Dat is het tweede trefwoord: ontmoeten.
Vieren
De ontmoeting blijft niet stilstaan in de verwondering een ander te treffen die mijzelf identiteit geeft. De verwondering komt op een hoger plan als deze ontdekte identiteit zich verbindt met het geheim van het leven. En als verwondering elementen in zich opneemt van respect, waardering en overgave. Overgave lijkt op loslaten, maar heeft een Hegeliaanse transitie ondergaan.
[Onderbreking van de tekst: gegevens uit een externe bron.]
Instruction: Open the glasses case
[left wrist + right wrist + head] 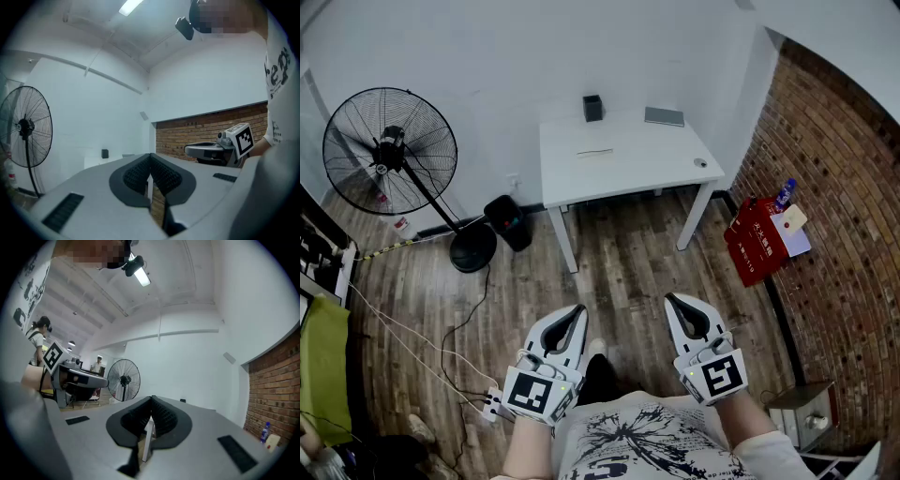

Het vermogen los te laten is op een hoger plan gekomen, omdat het zich verbindt met vertrouwen, ontdekkingen die mensen zich eigen gemaakt hebben.
En dan komt de kerkmusicus Pieter Siebesma om de hoek kijken. Dit nieuw gevonden respect vindt een uitingsvorm in de liturgie. Ik citeer Siebesma, als hij liturgie beschrijft als ‘onze diepste ontmoeting en persoonlijke verbinding met de goddelijke kracht’. Gevoelens kan je uiten in zingen. Maar er is meer dan dat. Siebesma: ‘Geef ruimte aan de stilte; aan mooie eenvoudige rituelen, aan de muziek’.
Wat mij betreft mag je het woord lofprijzing gebruiken. De lofzang op het leven. Seculiere mensen beleven die lof op het leven in de cultuur, en in de sport, namelijk daar waar de fysieke prestatie op een esthetisch niveau getild wordt; waar de zaterdagamateurs vleugjes Cruijff, Ronaldo en Messi krijgen.
In kringen van kerk en levensbeschouwing is er lofprijzing voor God in de liturgie. Voor de christenen is de lof voor de persoonlijke God. Voor de joden is de lof voor de heilige God. Voor moslims de – ik ben aarzelend in mijn woordkeus – voor de zuivere God.
Ik sluit af met een vertelling. De joodse traditie kent het Achttiengebed. Het doet mij als christen denken aan het Onze Vader qua opbouw. Maar het is veel langer. En dat impliceert dat vermoeidheid kan toeslaan als je het uitspreekt voor God. ‘Moet je iedere dag de hele tekst uitspreken?’ vragen daarom de rabbijnen onder elkaar. En één van de antwoorden die ze geven luidt: ‘Nee. Op sabbath mag je de tekst inkorten. Want God wil ook wel eens een dagje rust. Maar de lofprijzing aan het einde van het Achttiengebed moet je altijd uitspreken. Want van lofprijzing krijgt God nooit genoeg’.